Re: Schema.org in RDF ...

On 15 Jun 2011, at 02:25, Alan Ruttenberg wrote:
> There is no reason to assume that parsing schema.org formatted syntax
> should be a trivial transformation to triples.

There is a W3C specification in Last Call status that defines how the syntax used by schema.org should be transformed to triples [1].

Best,
Richard

[1] http://www.w3.org/TR/microdata/#rdf


> I would handle the
> string thing at parsing time. First note that every schema.org thing
> can have a url property. That's what the uri ref would be made from
> for the (non string) resource.

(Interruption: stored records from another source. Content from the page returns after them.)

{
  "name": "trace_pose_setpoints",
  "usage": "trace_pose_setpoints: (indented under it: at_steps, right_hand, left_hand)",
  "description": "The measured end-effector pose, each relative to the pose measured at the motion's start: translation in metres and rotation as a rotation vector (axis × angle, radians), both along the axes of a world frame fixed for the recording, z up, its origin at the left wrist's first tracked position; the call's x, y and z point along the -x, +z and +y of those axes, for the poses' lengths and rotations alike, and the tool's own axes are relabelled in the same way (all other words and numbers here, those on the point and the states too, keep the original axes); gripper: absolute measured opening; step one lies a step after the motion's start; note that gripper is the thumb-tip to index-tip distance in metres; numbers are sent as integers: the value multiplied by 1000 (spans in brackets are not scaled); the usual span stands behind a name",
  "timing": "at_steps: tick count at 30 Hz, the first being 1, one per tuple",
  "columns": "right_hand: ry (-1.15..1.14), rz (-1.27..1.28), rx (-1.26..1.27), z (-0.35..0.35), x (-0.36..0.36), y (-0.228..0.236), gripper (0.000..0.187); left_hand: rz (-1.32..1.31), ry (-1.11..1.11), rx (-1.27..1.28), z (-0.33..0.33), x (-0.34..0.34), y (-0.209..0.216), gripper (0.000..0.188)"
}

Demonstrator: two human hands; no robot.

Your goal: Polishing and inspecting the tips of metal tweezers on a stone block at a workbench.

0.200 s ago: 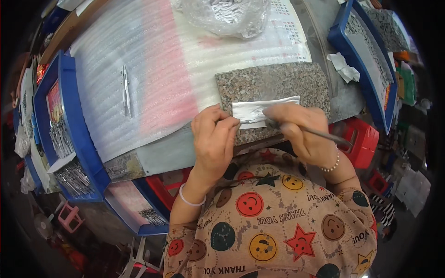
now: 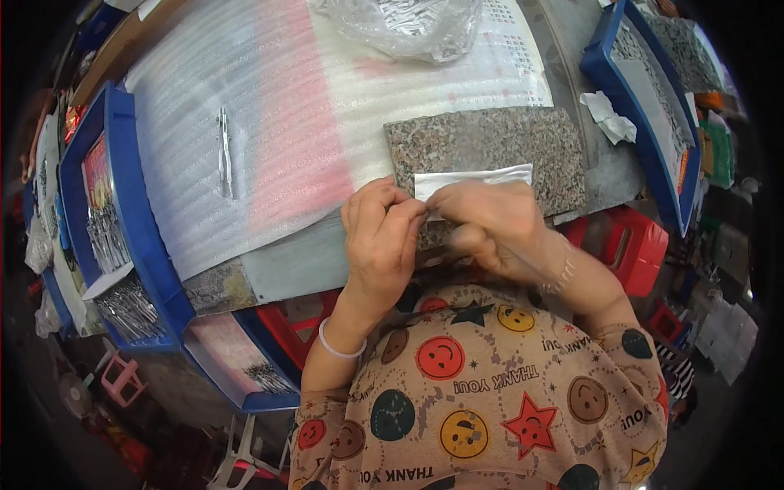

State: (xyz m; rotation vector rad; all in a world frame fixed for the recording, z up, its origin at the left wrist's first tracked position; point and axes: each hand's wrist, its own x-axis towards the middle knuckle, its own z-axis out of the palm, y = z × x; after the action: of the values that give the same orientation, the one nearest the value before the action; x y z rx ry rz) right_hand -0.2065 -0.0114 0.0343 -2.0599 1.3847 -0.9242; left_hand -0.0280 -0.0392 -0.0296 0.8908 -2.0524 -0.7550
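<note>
On a speckled granite slab (image 2: 482, 135) at the table's near edge lies a folded white strip (image 2: 510, 173) of paper or cloth. My left hand (image 2: 378, 241) is at its left end, thumb and fingertips pinched on a small metal piece that is mostly hidden. Close against those fingertips is my right hand (image 2: 498, 220), smeared by motion and covering much of the strip. Its fingers are closed round a dark rod-like tool (image 2: 527, 260), which shows only as a faint blur below the hand; its working end is hidden.
A clear plastic bag (image 2: 408, 24) of small metal pieces stands at the back. Slim metal tweezers-like pieces (image 2: 224, 155) lie on the foam sheet (image 2: 286, 122). Blue trays (image 2: 147, 220) of metal parts stand left; another blue tray (image 2: 600, 57) and crumpled white paper (image 2: 608, 118) are right.
My right hand has moved left along the strip to my left fingertips, and the dark tool has swung down into a blur. The left hand keeps its pinch.
</note>
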Motion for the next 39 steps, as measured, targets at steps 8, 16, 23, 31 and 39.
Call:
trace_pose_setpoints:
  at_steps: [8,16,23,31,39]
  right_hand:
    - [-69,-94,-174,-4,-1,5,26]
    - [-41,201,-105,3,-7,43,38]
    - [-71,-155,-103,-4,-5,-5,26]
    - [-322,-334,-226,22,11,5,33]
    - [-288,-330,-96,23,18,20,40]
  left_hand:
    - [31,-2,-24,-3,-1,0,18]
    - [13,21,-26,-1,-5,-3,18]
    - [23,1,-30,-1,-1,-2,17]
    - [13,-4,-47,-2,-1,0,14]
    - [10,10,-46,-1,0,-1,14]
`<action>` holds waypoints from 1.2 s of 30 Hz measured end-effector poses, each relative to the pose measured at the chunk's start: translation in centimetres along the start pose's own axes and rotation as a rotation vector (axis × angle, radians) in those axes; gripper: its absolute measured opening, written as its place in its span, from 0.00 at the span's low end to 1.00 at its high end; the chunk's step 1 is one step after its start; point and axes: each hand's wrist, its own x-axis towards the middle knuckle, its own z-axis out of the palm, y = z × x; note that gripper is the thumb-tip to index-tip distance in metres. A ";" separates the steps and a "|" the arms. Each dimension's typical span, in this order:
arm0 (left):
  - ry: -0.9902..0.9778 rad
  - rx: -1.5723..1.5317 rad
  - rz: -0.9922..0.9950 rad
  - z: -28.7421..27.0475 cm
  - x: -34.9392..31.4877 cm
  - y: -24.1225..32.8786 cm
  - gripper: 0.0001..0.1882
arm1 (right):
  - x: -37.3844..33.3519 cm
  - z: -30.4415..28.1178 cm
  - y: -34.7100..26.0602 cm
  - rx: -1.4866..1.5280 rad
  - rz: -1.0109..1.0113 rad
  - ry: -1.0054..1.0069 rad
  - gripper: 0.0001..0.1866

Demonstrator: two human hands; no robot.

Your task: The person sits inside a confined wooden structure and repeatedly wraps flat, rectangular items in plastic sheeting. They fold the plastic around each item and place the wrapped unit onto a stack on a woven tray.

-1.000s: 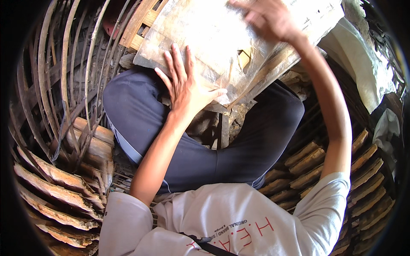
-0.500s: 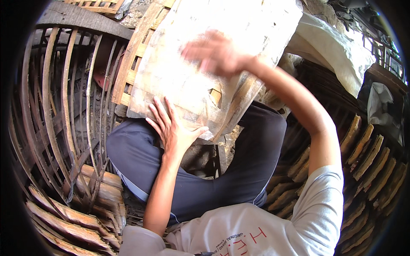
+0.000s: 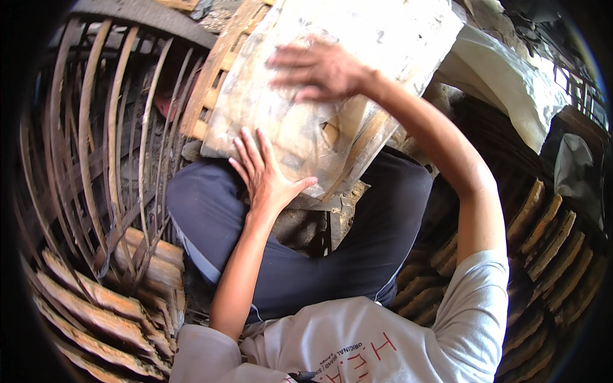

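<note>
A translucent plastic sheet (image 3: 294,137) lies over a woven bamboo rack (image 3: 211,96), whose slats show along its left edge. Glare whitens the sheet's far part. Near its front edge my left hand (image 3: 267,182) rests flat on the plastic, fingers spread and thumb pointing right. Higher up, my right hand (image 3: 322,70) reaches in from the right over the sheet with fingers stretched out, slightly blurred by motion. Whether its palm touches the plastic I cannot tell. Neither hand holds anything.
Curved wooden slats (image 3: 115,127) stand at the left. Stacked rough-edged brown pieces (image 3: 96,313) lie at lower left, and more rows (image 3: 543,242) at the right. Pale loose sheeting (image 3: 504,83) hangs beyond my right arm. My crossed legs (image 3: 383,210) sit below the rack.
The whole view has shifted slightly. My right hand stays over the sheet, still blurred, its fingers now more stretched toward the left. My left hand keeps its place on the sheet.
</note>
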 end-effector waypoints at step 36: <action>0.245 -0.926 -1.473 35.0 -60.6 -38.7 0.23 | -34.4 0.8 -12.6 -0.152 0.997 0.028 0.19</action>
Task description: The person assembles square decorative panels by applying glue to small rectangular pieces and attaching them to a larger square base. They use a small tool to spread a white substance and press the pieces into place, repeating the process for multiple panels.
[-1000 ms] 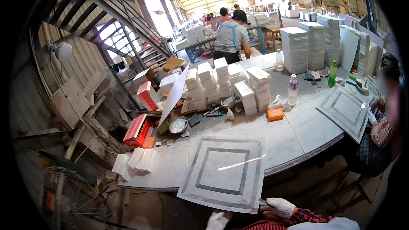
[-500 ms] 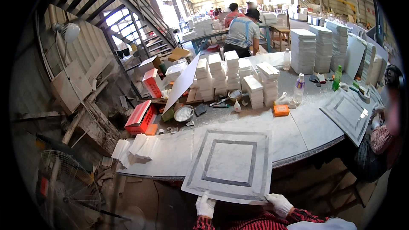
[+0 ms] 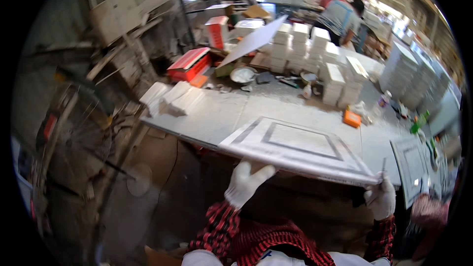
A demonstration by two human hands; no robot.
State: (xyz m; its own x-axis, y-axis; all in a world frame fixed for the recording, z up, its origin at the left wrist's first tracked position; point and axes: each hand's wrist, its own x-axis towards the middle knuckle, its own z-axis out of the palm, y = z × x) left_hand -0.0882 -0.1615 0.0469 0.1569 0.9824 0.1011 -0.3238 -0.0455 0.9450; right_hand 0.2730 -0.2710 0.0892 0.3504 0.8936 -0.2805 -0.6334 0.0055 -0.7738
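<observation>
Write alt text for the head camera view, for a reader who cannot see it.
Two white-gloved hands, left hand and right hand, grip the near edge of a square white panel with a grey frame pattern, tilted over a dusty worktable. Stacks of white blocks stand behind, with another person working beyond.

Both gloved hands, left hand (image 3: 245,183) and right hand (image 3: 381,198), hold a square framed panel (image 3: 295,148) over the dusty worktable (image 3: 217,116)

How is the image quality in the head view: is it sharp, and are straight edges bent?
Head view: slightly motion-blurred overall; the white square panel held by the gloved left hand and right hand looks soft; table edges curve toward the black rim; the background windows are overexposed.
</observation>
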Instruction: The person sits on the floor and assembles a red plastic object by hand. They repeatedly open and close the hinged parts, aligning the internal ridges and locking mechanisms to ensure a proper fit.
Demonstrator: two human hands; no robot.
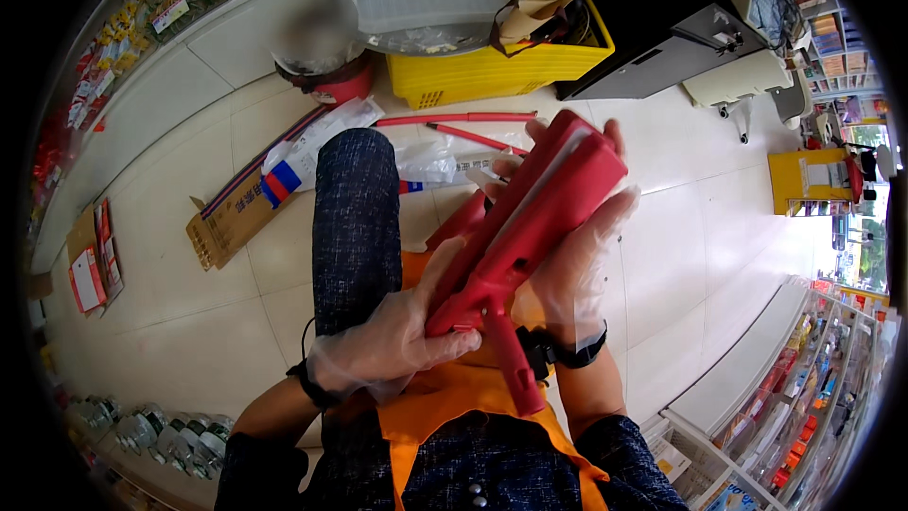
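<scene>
The left hand (392, 336) grips the red tool (525, 227) low; the right hand (577, 255) wraps its top.

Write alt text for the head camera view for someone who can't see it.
Two hands in clear plastic gloves hold a red plastic tool: the left hand grips its lower end, the right hand supports it from behind. Below lie a pale tiled floor, a flattened cardboard box and a yellow basket.

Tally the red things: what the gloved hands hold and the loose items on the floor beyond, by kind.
Red plastic tool, held by left hand and right hand: 1
Red rods on the floor: 2
Red tub: 1
Total: 4
</scene>
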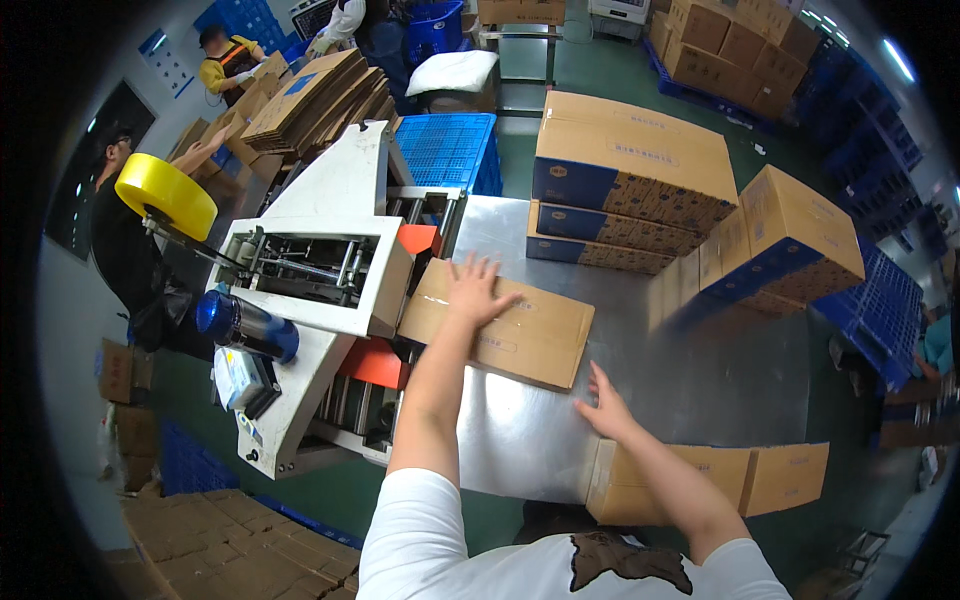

We need to handle several cases then,
> since the (syntactic) object of an object property assertion (a uri
> ref) might or might not reasonably be constructed from the surface
> value (yes when entity and the url property value is specified). So in
> the case where the range of a property is a non-string entity:
> 
> If the surface value is an entity, and there is a url property
> specified then it is used to construct the uri-ref for the object
> position. If there is no url property then you use a bnode in the
> object position.
> One infers (or simply asserts in translation) that the entity is of
> type specified by the range.
> One asserts the rest of the entity properties (I would map "name" to
> rdfs:label, personally).
> 
> If the surface value is a string, then a bnode is used in the object position.
> One infers (or simply asserts in translation) that the entity is of
> type specified by the range.
> One asserts in the translation that the rdfs:label of the entity is
> the surface value string.
> 
> If there are some properties that *legitimately* can either be strings
> or (non-string) entities then we have ambiguity. I haven't reviewed
> schema.org to see whether this happens, but the cases where the value
> of some property are *truly* a literal (not *defined* as a literal but
> actually carrying an entity label or encoding or whatnot) are, I
> suspect, easy to identify, and the bold claim would be that the
> legitimate literals would rarely be acceptable as property values
> alongside entities.
> 
> One cares about this also because schema.org is incomplete, so there
> are many properties whose ranges are currently declared as text, but
> for which one can expect that there will eventually be entity
> definitions. E.g. on CreativeWork: awards, currently:	Text, Awards won
> by this person or for this creative work. It's not that much of a
> stretch to think someone will want to define an award entity that has
> properties that relate it to the granting organization, the date
> awarded, etc.
> 
> The bottom line is that with some ( dare i say it ;-) ) relatively
> simple ontological analysis of the schema.org schemas, and with the
> translator from html to rdf written to take account of that analysis
> (by using bnode objects for properties whose objects are not sensibly
> literals), we don't need to accept the broken every-range-is-a-string.
> 
> -Alan
> 
> ps. I've heard those who want a "simple" rdfs translation, so you
> don't have to remind me. That doesn't strike me as a particularly good
> idea to me atm, so I'll keep discussing the alternative, thank you.
> 

Received on Wednesday, 15 June 2011 10:16:46 UTC